I create two functions to get my results: name_anonymizer
and name_anonymizer_unique
, where the second is a subfuction of the other. name_anonymizer_unique
has two modes that complete step 1 and step 2 of creating a crosswalk for old versions of names to new version. Step 1 involves the harmonization of all variations of names to a single group identifier. For this, I use all substrings of a name that are longer than 3 characters, as smaller words are either rare names or are likely to be suffixes/prefixes. Step 2 uses the group identifiers to consistently provide a single replacement for very member of the group of name variations. I create a replacement string for each of the large substrings>3 using the randomNames::randomNames ()

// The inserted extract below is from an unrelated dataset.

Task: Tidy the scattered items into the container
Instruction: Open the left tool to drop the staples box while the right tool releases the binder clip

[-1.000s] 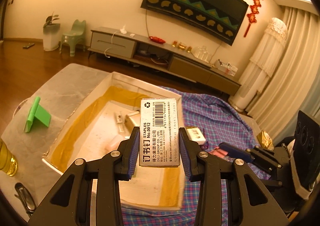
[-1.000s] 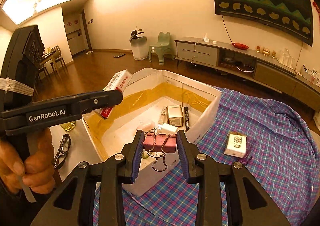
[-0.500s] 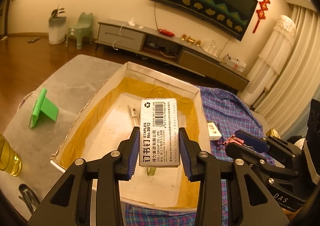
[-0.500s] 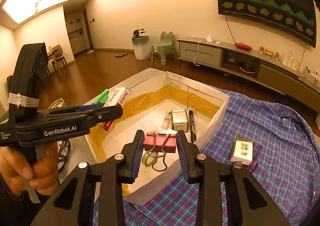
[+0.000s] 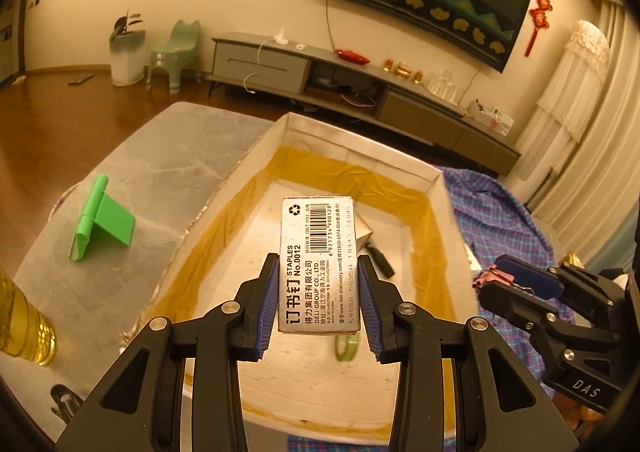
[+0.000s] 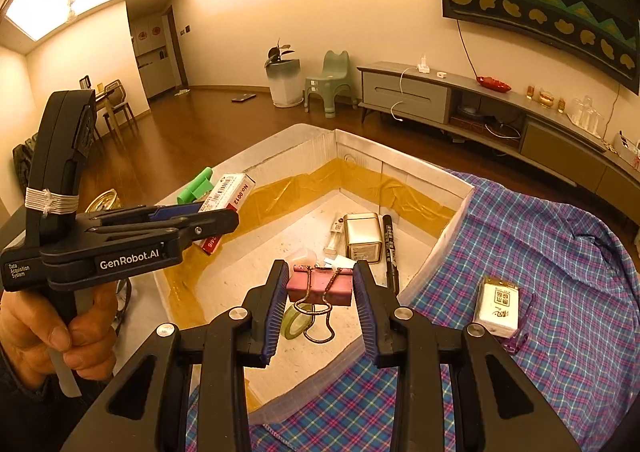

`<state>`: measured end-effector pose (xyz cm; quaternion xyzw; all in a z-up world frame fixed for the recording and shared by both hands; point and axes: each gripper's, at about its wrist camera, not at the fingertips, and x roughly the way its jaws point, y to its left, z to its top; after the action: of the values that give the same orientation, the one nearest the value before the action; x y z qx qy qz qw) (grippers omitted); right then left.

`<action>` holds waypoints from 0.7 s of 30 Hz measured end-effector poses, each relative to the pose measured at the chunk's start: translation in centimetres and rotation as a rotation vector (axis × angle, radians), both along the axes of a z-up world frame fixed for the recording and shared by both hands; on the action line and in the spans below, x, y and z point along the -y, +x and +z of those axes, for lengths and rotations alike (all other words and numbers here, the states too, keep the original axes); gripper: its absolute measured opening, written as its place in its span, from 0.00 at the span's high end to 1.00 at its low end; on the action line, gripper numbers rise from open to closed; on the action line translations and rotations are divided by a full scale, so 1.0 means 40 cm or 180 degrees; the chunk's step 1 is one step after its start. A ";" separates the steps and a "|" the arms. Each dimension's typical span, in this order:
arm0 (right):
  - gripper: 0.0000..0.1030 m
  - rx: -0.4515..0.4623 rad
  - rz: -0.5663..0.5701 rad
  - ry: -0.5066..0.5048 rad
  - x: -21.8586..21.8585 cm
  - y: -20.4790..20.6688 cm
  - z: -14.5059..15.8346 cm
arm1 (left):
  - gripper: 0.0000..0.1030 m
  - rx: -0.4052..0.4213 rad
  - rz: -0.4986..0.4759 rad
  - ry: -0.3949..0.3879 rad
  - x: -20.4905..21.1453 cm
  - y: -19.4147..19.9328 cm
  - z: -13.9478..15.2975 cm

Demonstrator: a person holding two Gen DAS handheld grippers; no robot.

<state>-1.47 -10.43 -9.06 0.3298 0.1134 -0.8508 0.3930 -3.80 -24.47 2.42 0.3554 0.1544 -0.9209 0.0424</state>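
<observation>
My left gripper (image 5: 319, 292) is shut on a grey staples box (image 5: 318, 252) and holds it above the white box (image 5: 360, 148) lined with yellow tape. The same staples box (image 6: 228, 194) shows in the right wrist view, over the box's left wall. A pink binder clip (image 6: 320, 286) is clamped in my right gripper (image 6: 320, 292) above the box's near right part; that clip (image 5: 490, 279) appears at the right of the left wrist view. Inside the box lie a metal tin (image 6: 362, 238), a black marker (image 6: 390, 248), a tape roll (image 6: 294, 322) and small white items.
A small white packet (image 6: 498, 306) lies on the blue plaid cloth (image 6: 540, 252) right of the box. A green stand (image 5: 100, 222) and a yellow bottle (image 5: 20, 316) sit on the grey table (image 5: 160, 172) to the left. A hand (image 6: 60, 336) grips the left tool.
Both grippers have moved forward and lower over the white box, each keeping its grip. The staples box now hangs over the box's interior, and the clip has come further in past the near wall.
</observation>
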 end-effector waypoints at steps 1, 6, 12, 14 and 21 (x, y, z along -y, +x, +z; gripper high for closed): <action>0.66 -0.0001 0.0003 0.0008 0.003 -0.003 -0.002 | 0.62 0.0010 -0.0001 -0.0009 0.003 -0.002 -0.002; 0.66 -0.0012 0.0046 0.0067 0.028 -0.020 -0.015 | 0.62 0.0071 -0.0007 -0.0129 0.009 -0.014 -0.010; 0.66 -0.0023 0.0134 0.0170 0.056 -0.044 -0.032 | 0.62 0.0200 -0.0021 -0.0341 0.012 -0.036 -0.031; 0.66 -0.0008 0.0152 0.0206 0.061 -0.054 -0.040 | 0.62 0.0243 -0.0022 -0.0421 0.012 -0.044 -0.039; 0.66 0.0073 0.0202 0.0305 0.075 -0.088 -0.074 | 0.62 0.0378 -0.0076 -0.0590 0.005 -0.071 -0.065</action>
<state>-4.98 -13.44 -12.03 0.3542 0.1599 -0.8277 0.4049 -6.63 -24.68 -0.18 0.4057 0.0615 -0.9090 0.0732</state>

function set to first names only. Because that function returns multi-word names, I filter those from the generated vector and sample from the resulting pool for my new names. The results of step 1 and step 2 are merged using the un-replaced substrings as unique identifiers. Then, I replace each of the original names, with the version having its substrings>3 parts swapped out using a loop that preserves the original order of the originally inputted data. All of these steps are performed within my name_anonymizer()
function, which receives a vectors of names as input and produces a dataframe with original and new names (in troubleshoot mode) or just the new names (default mode).

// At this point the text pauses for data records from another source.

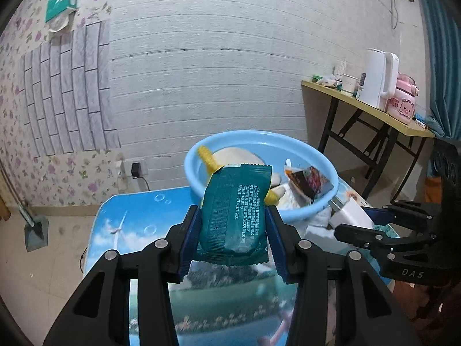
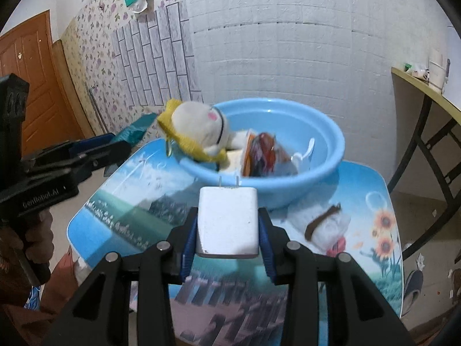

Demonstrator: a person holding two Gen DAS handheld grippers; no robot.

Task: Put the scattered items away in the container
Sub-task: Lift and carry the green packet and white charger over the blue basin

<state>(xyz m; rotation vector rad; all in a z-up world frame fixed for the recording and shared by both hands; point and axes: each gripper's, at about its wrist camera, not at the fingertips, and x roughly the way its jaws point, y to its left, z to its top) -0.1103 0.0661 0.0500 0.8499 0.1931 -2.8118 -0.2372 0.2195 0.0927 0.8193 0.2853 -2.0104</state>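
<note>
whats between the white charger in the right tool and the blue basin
Nothing. In the right wrist view the white charger, clamped in the right tool, points its prongs at the blue basin, with only bare printed tabletop in between.

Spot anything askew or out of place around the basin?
The plush toy hangs over the blue basin rim, head outside, not fully in. A white rolled cloth with a brown band lies on the table beside the basin.

Plush toy point(image 1: 230, 155) half hidden behind green packet point(image 1: 234, 210), table's point(image 2: 138, 210) near edge cropped.
</note>
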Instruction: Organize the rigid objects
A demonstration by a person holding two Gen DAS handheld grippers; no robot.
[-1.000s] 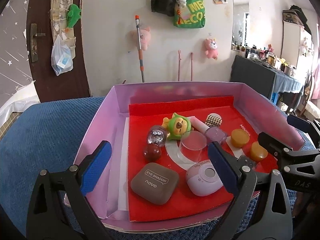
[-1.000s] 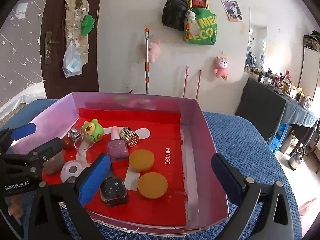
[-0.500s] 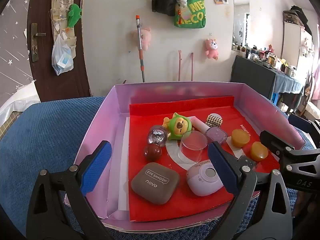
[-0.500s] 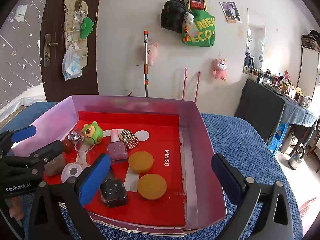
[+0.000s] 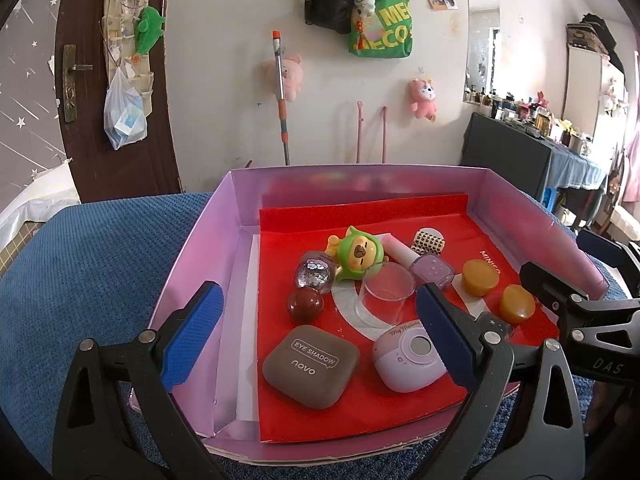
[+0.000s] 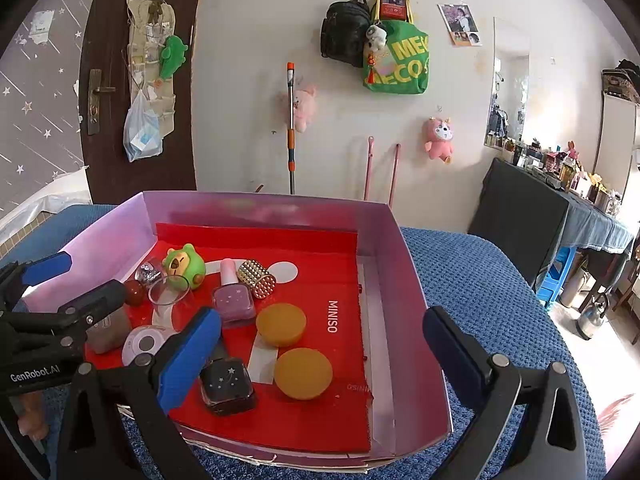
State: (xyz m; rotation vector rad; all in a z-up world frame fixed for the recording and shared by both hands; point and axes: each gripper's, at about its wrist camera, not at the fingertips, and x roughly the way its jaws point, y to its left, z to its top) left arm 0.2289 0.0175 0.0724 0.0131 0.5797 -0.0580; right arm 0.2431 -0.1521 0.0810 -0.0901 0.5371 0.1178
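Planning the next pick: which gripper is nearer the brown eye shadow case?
Left. The left gripper, open, has the eye shadow case just ahead between its fingers. The right gripper, open, is over by the orange discs; the case lies off to its left.

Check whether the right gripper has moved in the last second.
Yes, slightly. In its own view the box sits lower than before, so the right gripper, open, has risen or tilted up.

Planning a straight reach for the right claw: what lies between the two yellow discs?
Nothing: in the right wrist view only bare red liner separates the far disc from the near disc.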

name_anonymizer <- function(data_input,mode="get"){
data_input_bac <- data_input
name_pool <- toupper(randomNames(len(data_input)*3,which.names = "first"))
name_pool <- name_pool[!grepl(" ",name_pool)]
name_anonymizer_unique <- function(name,mode="harmonize"){
namepatt <- (str_replace_all(
string = getunique(name)
, pattern = "\\w{4,}","\\(\\\\w+\\)"))
str_count(namepatt, "w")
(name_old <- (unlist(strsplit(sub(namepatt, paste0(
"\\",1:str_count(namepatt, "w")
, collapse=" "),name)," "))))
(name_old_sorted <- paste(collapse=" "
, sort(unlist(strsplit(sub(namepatt
, paste0("\\",1:str_count(namepatt, "w")
, collapse=" "),name)," ")))))
name_new <- sample(name_pool,size = str_count(name_old_sorted, " ")+1)
if (mode=="harmonize") {
return(
data.frame(
name_old = name
,name_old_sorted = name_old_sorted
)
)
} else if (mode=="anonymize"){
return(
data.frame(
# name_old = name
name_old_sorted = name_old_sorted
,name_new =stri_replace_all_regex(
str = name
,pattern = name_old
,replacement = name_new
, vectorize_all = F)
,namepattern = namepatt
,size_old = str_count(name_old_sorted, " ")+1
)
)
}
}
temp1 <- getunique(data_input) %>%
map_df(name_anonymizer_unique,"harmonize")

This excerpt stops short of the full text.